Starting at the top of the entries below, set down each line exactly as written, and stop after the line containing "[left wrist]".

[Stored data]
= Beginning of Section =
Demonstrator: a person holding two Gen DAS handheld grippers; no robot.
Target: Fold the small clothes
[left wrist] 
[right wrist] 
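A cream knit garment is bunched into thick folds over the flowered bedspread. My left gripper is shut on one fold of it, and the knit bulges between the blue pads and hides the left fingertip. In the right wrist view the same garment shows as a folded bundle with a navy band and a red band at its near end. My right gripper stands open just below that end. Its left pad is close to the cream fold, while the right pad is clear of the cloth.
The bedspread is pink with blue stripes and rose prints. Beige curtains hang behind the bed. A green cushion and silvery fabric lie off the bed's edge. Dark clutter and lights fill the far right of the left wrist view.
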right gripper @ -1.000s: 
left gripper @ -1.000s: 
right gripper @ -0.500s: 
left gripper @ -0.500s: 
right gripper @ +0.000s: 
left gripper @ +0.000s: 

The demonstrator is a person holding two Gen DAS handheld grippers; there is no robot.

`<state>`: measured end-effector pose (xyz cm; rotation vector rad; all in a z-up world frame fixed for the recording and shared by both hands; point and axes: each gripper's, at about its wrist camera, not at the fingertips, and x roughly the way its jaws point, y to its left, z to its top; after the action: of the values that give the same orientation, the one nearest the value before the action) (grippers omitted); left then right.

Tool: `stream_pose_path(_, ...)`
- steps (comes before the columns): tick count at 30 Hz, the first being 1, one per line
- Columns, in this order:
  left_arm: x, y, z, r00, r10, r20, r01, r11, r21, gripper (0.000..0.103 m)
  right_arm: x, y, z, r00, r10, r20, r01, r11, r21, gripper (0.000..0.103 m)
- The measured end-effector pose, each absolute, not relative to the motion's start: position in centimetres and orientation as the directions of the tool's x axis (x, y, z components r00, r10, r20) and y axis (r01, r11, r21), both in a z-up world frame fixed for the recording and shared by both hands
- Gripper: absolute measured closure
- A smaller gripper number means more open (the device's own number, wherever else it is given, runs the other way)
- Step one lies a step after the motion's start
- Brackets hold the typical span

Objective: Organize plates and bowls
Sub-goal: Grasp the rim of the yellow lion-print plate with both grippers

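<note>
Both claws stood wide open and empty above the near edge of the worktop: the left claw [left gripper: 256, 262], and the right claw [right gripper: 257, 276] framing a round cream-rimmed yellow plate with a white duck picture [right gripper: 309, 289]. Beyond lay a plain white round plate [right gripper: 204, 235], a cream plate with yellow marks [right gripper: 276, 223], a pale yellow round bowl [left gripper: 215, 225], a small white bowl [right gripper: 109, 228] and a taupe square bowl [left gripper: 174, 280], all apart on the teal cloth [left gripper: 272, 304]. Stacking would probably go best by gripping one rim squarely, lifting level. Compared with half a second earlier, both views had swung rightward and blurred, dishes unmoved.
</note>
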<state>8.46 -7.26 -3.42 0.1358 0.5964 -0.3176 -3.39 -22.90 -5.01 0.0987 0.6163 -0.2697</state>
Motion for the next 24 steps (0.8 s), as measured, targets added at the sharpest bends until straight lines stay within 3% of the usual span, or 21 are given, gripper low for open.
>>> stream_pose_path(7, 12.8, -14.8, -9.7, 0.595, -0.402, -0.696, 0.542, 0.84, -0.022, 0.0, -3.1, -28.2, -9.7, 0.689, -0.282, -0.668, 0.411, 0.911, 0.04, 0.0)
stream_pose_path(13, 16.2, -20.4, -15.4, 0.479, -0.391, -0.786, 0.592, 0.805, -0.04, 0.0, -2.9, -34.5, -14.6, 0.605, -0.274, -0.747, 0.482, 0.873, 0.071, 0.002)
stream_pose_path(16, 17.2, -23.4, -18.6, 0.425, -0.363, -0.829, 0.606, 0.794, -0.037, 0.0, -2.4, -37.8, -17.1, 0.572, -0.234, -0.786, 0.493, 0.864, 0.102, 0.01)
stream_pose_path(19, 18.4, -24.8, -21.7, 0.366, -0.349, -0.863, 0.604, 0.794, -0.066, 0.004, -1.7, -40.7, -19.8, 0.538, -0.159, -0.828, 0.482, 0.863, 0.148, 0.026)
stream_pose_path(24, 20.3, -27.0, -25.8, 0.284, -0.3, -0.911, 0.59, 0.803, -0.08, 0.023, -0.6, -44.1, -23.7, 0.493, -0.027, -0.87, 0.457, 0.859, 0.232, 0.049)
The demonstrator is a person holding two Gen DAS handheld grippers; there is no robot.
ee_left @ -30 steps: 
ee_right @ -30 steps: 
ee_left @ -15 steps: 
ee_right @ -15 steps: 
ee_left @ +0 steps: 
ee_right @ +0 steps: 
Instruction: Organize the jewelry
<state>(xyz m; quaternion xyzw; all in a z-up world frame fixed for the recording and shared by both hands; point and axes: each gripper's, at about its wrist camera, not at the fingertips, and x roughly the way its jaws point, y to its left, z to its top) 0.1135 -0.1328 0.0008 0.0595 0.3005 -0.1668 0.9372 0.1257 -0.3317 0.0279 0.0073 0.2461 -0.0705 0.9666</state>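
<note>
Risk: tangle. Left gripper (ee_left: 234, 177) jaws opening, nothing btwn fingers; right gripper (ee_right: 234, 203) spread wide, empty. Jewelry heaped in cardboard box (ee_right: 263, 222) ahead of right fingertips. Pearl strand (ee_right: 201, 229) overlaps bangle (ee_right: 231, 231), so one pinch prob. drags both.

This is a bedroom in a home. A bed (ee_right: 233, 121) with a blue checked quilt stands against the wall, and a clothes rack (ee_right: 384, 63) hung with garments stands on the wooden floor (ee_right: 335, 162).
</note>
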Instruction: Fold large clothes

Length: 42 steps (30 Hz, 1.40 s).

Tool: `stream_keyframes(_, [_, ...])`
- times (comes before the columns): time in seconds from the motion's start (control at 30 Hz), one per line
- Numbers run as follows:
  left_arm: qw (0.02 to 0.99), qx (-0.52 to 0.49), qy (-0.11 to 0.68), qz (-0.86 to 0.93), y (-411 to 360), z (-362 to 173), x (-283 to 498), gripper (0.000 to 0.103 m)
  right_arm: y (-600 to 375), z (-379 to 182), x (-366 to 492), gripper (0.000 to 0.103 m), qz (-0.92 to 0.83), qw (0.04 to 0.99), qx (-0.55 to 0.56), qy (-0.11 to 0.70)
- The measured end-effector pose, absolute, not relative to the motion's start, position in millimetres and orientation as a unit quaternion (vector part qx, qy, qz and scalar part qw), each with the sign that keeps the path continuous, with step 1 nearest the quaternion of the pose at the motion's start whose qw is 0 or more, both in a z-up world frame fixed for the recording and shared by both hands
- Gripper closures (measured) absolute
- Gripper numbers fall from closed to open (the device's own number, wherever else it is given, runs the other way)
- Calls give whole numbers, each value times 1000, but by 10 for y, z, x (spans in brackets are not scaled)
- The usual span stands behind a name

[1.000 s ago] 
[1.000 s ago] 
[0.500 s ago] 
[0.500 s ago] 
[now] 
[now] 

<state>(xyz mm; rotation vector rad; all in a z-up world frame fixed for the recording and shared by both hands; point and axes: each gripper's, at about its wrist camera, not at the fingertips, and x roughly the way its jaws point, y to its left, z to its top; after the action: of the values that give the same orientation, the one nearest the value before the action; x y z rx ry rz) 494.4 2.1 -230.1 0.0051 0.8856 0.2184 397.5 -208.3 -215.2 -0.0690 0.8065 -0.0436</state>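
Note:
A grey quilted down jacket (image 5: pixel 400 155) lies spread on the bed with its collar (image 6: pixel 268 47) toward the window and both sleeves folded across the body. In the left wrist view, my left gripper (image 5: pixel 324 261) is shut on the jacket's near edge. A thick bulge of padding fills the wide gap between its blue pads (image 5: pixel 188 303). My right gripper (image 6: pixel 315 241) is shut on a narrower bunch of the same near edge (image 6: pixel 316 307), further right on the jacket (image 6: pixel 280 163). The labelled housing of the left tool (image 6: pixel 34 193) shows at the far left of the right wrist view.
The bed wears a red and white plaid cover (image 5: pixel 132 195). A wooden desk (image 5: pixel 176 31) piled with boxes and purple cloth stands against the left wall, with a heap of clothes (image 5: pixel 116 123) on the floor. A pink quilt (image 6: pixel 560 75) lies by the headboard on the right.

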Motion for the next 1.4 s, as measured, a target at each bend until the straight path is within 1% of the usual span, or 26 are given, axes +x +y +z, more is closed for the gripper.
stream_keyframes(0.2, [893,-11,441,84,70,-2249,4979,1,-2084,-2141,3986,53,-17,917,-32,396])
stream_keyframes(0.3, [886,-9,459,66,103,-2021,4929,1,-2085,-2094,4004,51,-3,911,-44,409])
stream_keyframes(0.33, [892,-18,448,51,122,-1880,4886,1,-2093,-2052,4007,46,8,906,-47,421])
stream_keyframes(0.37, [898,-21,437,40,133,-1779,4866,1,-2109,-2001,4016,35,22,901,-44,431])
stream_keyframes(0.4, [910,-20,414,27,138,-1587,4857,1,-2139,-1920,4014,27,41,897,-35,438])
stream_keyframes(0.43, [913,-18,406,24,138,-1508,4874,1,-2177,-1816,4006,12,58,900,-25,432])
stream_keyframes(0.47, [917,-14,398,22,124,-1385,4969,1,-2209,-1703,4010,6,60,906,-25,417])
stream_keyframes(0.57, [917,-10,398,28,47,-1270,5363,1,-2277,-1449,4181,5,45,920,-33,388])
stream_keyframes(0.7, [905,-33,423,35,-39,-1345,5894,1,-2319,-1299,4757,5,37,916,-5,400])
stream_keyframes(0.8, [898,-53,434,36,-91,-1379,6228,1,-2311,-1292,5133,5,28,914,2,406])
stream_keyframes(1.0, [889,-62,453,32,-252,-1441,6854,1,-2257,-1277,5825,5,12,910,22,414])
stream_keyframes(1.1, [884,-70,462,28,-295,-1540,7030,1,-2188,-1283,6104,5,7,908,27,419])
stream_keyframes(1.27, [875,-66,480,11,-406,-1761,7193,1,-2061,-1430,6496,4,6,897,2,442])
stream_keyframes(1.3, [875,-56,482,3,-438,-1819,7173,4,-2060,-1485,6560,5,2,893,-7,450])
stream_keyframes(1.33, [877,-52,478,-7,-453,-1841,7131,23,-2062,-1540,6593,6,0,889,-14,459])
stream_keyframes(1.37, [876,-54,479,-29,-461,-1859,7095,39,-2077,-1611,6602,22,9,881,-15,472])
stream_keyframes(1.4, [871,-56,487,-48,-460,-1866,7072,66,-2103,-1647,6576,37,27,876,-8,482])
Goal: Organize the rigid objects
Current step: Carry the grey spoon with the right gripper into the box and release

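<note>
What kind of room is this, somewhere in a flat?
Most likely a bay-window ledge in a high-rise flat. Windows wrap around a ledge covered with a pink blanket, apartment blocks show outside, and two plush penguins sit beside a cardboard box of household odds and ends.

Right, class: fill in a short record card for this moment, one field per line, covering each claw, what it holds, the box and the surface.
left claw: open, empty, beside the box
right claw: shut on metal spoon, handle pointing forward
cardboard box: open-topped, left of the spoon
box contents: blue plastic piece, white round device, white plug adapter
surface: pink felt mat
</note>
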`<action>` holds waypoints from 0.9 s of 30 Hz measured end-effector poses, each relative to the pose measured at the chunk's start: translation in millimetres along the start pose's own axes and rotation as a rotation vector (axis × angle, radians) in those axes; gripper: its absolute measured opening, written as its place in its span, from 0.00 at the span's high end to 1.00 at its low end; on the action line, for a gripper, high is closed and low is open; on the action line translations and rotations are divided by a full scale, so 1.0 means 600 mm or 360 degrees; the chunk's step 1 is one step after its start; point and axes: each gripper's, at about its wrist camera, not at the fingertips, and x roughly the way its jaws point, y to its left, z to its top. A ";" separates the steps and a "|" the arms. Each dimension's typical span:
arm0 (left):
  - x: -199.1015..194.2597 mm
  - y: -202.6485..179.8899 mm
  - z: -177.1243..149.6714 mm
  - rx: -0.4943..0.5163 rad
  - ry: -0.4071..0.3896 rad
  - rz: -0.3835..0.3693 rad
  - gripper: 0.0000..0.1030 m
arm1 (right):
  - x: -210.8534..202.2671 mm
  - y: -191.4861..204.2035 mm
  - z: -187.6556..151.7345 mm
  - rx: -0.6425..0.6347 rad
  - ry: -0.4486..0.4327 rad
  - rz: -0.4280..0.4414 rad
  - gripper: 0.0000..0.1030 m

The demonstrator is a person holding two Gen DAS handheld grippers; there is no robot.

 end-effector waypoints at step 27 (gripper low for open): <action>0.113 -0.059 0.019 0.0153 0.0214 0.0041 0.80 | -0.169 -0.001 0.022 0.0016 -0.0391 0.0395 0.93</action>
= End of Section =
**Reply to the task:**
Demonstrator: a person holding two Gen DAS handheld grippers; no robot.
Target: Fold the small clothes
[left wrist] 

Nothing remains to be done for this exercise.